In view of it he visited successively all of his most intimate friends, at their cabins, and talked with them in the most impressive and affecting manner. He told them that he was passing away, and his counsels would soon be heard no more. He ran over the history of his people, from the most remote period to which his knowledge extended, and pointed out as few could, the wrongs, the privations, and the loss of character, which almost of themselves constituted that history. "I am about to leave you," said he, "and when I am gone, and my warnings shall be no longer heard, or regarded, the craft and avarice of the white man will prevail. Many winters have I breasted the storm, but I am an aged tree, I can stand no longer. My leaves are fallen, my branches are withered, and I am shaken by every breeze. Soon my aged trunk will be prostrate, and the foot of the exulting foe of the Indian, may be placed upon it in safety; for I leave none who will be able to avenge such an indignity. Think not I mourn for myself. I go to join the spirits of my fathers, where age cannot come; but my heart fails, when I think of my people, who are soon to be scattered and forgotten."
Many noticed that his feelings at this time were greatly modified and mellowed, with respect to the stand he had taken against Christianity. His wife's example, who was a woman of humble, consistent piety, exerted a salutary, and happy influence upon him. It led him to regard Christianity more favorably, and to recede very much from the hostile position he had previously maintained. He talked of peace, and sought to bring about a reconciliation between the two parties. He convened a council with this in view. He made special preparations to attend it, dressing himself with more than ordinary care, with all his gay apparel and ornaments.
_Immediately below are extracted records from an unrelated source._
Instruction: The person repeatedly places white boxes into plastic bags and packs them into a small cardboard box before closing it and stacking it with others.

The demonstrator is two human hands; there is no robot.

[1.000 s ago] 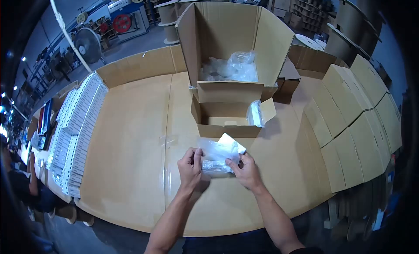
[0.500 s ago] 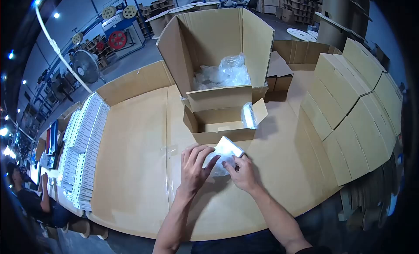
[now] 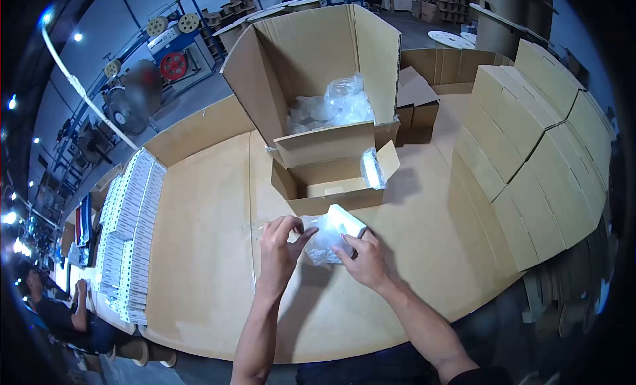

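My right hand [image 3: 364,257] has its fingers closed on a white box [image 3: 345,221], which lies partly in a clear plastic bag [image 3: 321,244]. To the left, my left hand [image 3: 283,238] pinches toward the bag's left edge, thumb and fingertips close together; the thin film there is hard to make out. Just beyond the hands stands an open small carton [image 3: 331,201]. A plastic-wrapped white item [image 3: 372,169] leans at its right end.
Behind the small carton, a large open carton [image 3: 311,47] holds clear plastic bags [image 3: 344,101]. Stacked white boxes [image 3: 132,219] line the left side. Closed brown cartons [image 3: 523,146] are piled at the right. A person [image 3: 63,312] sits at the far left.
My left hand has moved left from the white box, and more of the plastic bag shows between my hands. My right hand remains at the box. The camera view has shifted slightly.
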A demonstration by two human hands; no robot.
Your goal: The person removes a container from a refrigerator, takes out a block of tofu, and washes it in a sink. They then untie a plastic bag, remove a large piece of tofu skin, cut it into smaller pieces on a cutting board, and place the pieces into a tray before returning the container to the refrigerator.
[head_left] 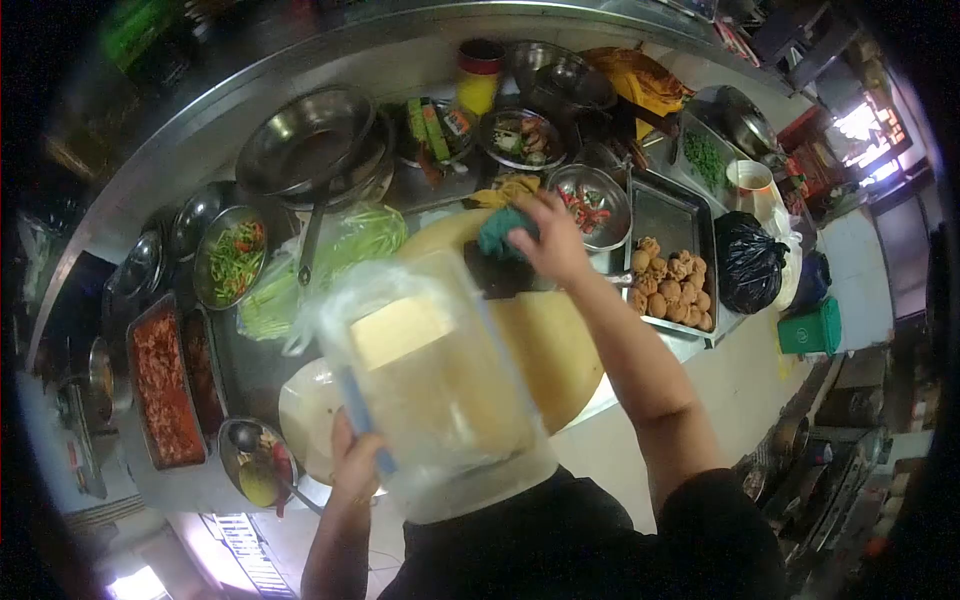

He went with the intention of making what would have been his farewell speech, and giving them his last counsel.
He was taken suddenly ill at the Council-house, of cholera morbus and returned home, saying to his wife, "I am sick; I could not stay at the council, I shall never recover."
He then took off his rich costume, and laid it carefully away, reclined upon his couch, and did not rise again till morning. His wife prepared him medicine, which he took, but said, "it will do no good. I shall die."
The next day he called his wife and the little girl he loved so much, requested them to sit beside him and listen to his parting words. Addressing his wife, he said: "I am going to die, I shall never again leave this house alive. I wish to thank you for your kindness to me. You have loved me. You have always prepared my food, and taken care of my clothes, and been patient with me. I am sorry I ever treated you unkindly. I am sorry I left you, because of your new religion. I am convinced it is a good religion, and has made you a better woman, and wish you to persevere in it. I should like to live longer for your sake. I meant to build you a new house, and make you more comfortable, but it is now too late."
Addressing his daughter, he said; "I hope my daughter will remember what I have so often told her, not to go in the streets with strangers, or associate with improper persons. She must stay with her mother, and grow up a respectable woman."
He said again: "When I am dead, it will be noised abroad through all the world, they will hear of it across the great waters, and say, Red Jacket the great orator is dead. And white men will come and ask you for my body. They will wish to bury me. But do not let them take me. Clothe me in my simplest dress, put on my leggins and my moccasins, and hang the cross I have worn so long, around my neck, and let it lie upon my bosom. Then bury me among my people. Neither do I wish to be buried with Pagan rites. I wish the ceremonies to be as you like, according to the customs of your new religion, if you choose. Your minister says the dead will rise. Perhaps they will. If they do, I wish to rise with my old comrades. I do not wish to rise among pale faces. I wish to be surrounded by red men. Do not make a feast according to the customs of the Indians. Whenever my friends chose, they could come and feast with me, when I was well, and I do not wish those who have never eaten with me in my cabin, to surfeit at my funeral feast."
When he had finished he laid down on his couch and did not rise again. He lived several days but was most of the time in a stupor, or else delirious. He often asked for Mr. Harris, the missionary, and would afterward unconsciously mutter: "I do not hate him. He thinks I hate him, but I do not, I would not hurt him." The missionary was sent for repeatedly, but was from home at the time, and did not return till after the chief's death.
When the messenger told him Mr. Harris had not come, he replied: "Very well, the Great Spirit will order it as he sees best, whether I shall speak with him or not." [Footnote: Conversation of the author with Wm. Jones, Seneca chief, and sketch of Red Jacket in "The Iroquois." The account of the orator's closing hours given in this work, is more full, but in perfect accord with the statements made to the author by Mr. Jones.] Again he would murmur: "He accused me of being a snake, and trying to bite somebody. This was true, and I wish to make satisfaction."
The cross he wore was a very rich one of stones set in gold, and large; by whom it was given, his friends never knew. This is all the ornament he requested to have buried with him.